__THE TASK__.
Please print each record below exactly as it is written.

Top of DATA EXTRACT

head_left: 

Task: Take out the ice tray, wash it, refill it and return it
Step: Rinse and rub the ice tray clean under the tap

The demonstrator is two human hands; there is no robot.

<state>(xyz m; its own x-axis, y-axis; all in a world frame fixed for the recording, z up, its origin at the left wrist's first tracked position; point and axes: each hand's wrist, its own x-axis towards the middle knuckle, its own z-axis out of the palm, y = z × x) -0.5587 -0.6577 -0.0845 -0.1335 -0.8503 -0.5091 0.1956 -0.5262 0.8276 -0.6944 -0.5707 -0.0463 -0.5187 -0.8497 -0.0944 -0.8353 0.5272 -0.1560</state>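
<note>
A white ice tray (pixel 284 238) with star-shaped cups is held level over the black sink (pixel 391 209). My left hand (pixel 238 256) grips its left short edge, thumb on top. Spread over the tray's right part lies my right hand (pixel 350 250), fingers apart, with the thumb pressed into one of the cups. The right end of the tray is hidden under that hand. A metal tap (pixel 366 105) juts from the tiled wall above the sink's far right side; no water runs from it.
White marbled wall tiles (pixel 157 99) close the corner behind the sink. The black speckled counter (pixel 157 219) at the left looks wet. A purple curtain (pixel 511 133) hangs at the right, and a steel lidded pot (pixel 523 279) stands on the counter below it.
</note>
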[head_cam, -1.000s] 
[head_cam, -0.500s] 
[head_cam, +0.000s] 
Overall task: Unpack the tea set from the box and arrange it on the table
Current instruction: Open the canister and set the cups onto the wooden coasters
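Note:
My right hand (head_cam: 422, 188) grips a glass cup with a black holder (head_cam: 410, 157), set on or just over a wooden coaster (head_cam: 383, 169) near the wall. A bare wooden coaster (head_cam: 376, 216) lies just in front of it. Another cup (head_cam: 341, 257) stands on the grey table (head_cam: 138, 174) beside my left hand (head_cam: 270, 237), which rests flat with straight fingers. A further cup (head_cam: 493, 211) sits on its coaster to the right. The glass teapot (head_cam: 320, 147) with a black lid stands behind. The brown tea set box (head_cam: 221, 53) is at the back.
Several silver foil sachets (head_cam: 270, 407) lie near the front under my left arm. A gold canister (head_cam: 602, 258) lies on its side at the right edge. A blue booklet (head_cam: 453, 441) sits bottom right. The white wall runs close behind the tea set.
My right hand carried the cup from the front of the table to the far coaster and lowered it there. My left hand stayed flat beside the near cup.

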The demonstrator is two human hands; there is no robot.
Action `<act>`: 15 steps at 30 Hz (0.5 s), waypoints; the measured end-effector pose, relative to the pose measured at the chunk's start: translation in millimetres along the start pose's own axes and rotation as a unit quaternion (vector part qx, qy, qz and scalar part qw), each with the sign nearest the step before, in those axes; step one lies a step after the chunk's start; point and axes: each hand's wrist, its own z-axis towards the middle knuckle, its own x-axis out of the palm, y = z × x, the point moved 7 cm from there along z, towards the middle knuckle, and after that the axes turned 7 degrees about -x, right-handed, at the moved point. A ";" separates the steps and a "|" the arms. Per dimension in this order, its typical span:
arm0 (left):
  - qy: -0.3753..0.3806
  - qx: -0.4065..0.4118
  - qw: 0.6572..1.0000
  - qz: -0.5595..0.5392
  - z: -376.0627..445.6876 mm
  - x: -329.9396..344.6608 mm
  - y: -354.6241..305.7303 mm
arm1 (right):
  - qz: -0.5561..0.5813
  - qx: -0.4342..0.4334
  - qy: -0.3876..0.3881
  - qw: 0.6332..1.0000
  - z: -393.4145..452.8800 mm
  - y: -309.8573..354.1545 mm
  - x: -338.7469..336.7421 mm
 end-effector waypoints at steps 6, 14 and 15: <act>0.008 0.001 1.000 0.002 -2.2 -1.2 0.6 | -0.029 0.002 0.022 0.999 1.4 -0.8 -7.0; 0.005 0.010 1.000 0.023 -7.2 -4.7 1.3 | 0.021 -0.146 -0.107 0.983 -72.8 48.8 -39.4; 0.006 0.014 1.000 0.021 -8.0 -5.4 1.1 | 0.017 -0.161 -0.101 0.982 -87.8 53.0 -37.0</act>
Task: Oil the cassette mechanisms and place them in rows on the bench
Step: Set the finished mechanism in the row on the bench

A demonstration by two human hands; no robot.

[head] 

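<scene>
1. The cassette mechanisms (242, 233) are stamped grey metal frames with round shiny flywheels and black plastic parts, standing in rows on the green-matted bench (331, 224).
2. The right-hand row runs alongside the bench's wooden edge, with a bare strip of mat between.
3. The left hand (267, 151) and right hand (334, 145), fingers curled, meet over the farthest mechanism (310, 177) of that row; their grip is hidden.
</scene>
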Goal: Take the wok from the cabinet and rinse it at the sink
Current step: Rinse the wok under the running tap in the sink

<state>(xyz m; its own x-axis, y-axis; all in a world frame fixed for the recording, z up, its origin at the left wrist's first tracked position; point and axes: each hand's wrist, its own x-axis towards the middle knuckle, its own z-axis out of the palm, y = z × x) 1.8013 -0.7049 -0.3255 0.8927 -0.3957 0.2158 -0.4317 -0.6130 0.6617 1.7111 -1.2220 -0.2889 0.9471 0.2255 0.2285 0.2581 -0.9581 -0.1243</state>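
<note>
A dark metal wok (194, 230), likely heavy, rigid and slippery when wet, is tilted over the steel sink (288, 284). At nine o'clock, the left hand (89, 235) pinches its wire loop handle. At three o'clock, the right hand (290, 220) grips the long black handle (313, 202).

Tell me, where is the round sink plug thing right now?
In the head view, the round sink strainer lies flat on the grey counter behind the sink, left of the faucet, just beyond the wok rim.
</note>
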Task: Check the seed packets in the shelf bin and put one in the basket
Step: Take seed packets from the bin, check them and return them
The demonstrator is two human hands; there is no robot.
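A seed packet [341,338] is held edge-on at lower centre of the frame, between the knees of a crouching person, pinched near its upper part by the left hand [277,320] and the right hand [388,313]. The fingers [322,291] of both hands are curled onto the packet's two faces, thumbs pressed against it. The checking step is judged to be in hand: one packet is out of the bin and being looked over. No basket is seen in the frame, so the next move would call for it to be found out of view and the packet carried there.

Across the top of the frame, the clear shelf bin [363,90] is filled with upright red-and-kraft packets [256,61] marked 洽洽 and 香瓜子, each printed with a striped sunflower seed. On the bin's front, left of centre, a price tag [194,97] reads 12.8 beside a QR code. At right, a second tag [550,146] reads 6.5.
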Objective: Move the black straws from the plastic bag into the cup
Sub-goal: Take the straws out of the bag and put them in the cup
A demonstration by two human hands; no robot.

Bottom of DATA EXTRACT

__YOUR SOLUTION__.
head_left: 

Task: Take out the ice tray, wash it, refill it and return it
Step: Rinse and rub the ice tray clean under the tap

The demonstrator is two human hands; there is no robot.

<state>(xyz m; its own x-axis, y-axis; all in a world frame fixed for the recording, z up, its origin at the left wrist's first tracked position; point and axes: each hand's wrist, its own x-axis towards the middle knuckle, its own z-axis out of the palm, y = z × x) -0.5587 -0.6577 -0.0845 -0.1335 -0.8503 -0.5091 0.1956 -0.5262 0.8276 -0.6944 -0.5707 -0.0463 -0.5187 -0.8497 -0.0944 -0.8353 0.5272 -0.1560</state>
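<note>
A white ice tray (pixel 284 238) with star-shaped cups is held level over the black sink (pixel 391 209). My left hand (pixel 238 256) grips its left short edge, thumb on top. Spread over the tray's right part lies my right hand (pixel 350 250), fingers apart, with the thumb pressed into one of the cups. The right end of the tray is hidden under that hand. A metal tap (pixel 366 105) juts from the tiled wall above the sink's far right side; no water runs from it.
White marbled wall tiles (pixel 157 99) close the corner behind the sink. The black speckled counter (pixel 157 219) at the left looks wet. A purple curtain (pixel 511 133) hangs at the right, and a steel lidded pot (pixel 523 279) stands on the counter below it.
</note>
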[head_cam, -1.000s] 
[head_cam, -0.500s] 
[head_cam, +0.000s] 
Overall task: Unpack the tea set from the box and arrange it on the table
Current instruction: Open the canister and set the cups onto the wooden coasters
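Note:
My right hand (head_cam: 422, 188) grips a glass cup with a black holder (head_cam: 410, 157), set on or just over a wooden coaster (head_cam: 383, 169) near the wall. A bare wooden coaster (head_cam: 376, 216) lies just in front of it. Another cup (head_cam: 341, 257) stands on the grey table (head_cam: 138, 174) beside my left hand (head_cam: 270, 237), which rests flat with straight fingers. A further cup (head_cam: 493, 211) sits on its coaster to the right. The glass teapot (head_cam: 320, 147) with a black lid stands behind. The brown tea set box (head_cam: 221, 53) is at the back.
Several silver foil sachets (head_cam: 270, 407) lie near the front under my left arm. A gold canister (head_cam: 602, 258) lies on its side at the right edge. A blue booklet (head_cam: 453, 441) sits bottom right. The white wall runs close behind the tea set.
My right hand carried the cup from the front of the table to the far coaster and lowered it there. My left hand stayed flat beside the near cup.
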
The demonstrator is two human hands; there is no robot.
Action `<act>`: 15 steps at 30 Hz (0.5 s), waypoints; the measured end-effector pose, relative to the pose measured at the chunk's start: translation in millimetres along the start pose's own axes and rotation as a unit quaternion (vector part qx, qy, qz and scalar part qw), each with the sign nearest the step before, in those axes; step one lies a step after the chunk's start; point and axes: each hand's wrist, its own z-axis towards the middle knuckle, its own x-axis out of the palm, y = z × x, the point moved 7 cm from there along z, towards the middle knuckle, and after that the axes turned 7 degrees about -x, right-handed, at the moved point. A ";" separates the steps and a "|" the arms. Per dimension in this order, its typical span:
arm0 (left):
  - qy: -0.3753..0.3806
  - qx: -0.4065..0.4118
  - qw: 0.6572..1.0000
  - qz: -0.5595..0.5392
  - z: -376.0627..445.6876 mm
  - x: -329.9396..344.6608 mm
  - y: -354.6241..305.7303 mm
arm1 (right):
  - qz: -0.5561..0.5813
  - qx: -0.4342..0.4334
  - qy: -0.3876..0.3881
  - qw: 0.6332..1.0000
  - z: -393.4145..452.8800 mm
  - y: -309.8573..354.1545 mm
  - x: -338.7469..336.7421 mm
 end-effector waypoints at steps 6, 14 and 15: <act>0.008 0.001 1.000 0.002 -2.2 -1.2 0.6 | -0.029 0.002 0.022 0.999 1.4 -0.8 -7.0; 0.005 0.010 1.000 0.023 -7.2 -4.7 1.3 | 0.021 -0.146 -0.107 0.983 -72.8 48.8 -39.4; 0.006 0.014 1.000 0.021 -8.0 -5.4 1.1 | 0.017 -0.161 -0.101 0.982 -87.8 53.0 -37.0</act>
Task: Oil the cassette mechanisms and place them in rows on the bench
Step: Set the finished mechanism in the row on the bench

A demonstration by two human hands; no robot.

[head] 

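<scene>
1. The cassette mechanisms (242, 233) are stamped grey metal frames with round shiny flywheels and black plastic parts, standing in rows on the green-matted bench (331, 224).
2. The right-hand row runs alongside the bench's wooden edge, with a bare strip of mat between.
3. The left hand (267, 151) and right hand (334, 145), fingers curled, meet over the farthest mechanism (310, 177) of that row; their grip is hidden.
</scene>
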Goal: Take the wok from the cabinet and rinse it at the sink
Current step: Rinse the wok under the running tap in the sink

<state>(xyz m; its own x-axis, y-axis; all in a world frame fixed for the recording, z up, its origin at the left wrist's first tracked position; point and axes: each hand's wrist, its own x-axis towards the middle knuckle, its own z-axis out of the palm, y = z × x) 1.8013 -0.7049 -0.3255 0.8927 -0.3957 0.2158 -0.4317 -0.6130 0.6617 1.7111 -1.2220 -0.2889 0.9471 0.2255 0.2285 0.2581 -0.9581 -0.1243</state>
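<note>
A dark metal wok (194, 230), likely heavy, rigid and slippery when wet, is tilted over the steel sink (288, 284). At nine o'clock, the left hand (89, 235) pinches its wire loop handle. At three o'clock, the right hand (290, 220) grips the long black handle (313, 202).

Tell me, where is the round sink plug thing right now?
In the head view, the round sink strainer lies flat on the grey counter behind the sink, left of the faucet, just beyond the wok rim.
</note>
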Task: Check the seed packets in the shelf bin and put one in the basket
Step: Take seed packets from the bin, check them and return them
The demonstrator is two human hands; there is no robot.
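A seed packet [341,338] is held edge-on at lower centre of the frame, between the knees of a crouching person, pinched near its upper part by the left hand [277,320] and the right hand [388,313]. The fingers [322,291] of both hands are curled onto the packet's two faces, thumbs pressed against it. The checking step is judged to be in hand: one packet is out of the bin and being looked over. No basket is seen in the frame, so the next move would call for it to be found out of view and the packet carried there.

Across the top of the frame, the clear shelf bin [363,90] is filled with upright red-and-kraft packets [256,61] marked 洽洽 and 香瓜子, each printed with a striped sunflower seed. On the bin's front, left of centre, a price tag [194,97] reads 12.8 beside a QR code. At right, a second tag [550,146] reads 6.5.
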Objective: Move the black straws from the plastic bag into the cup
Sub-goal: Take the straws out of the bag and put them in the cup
A demonstration by two human hands; no robot.

This exercise is done.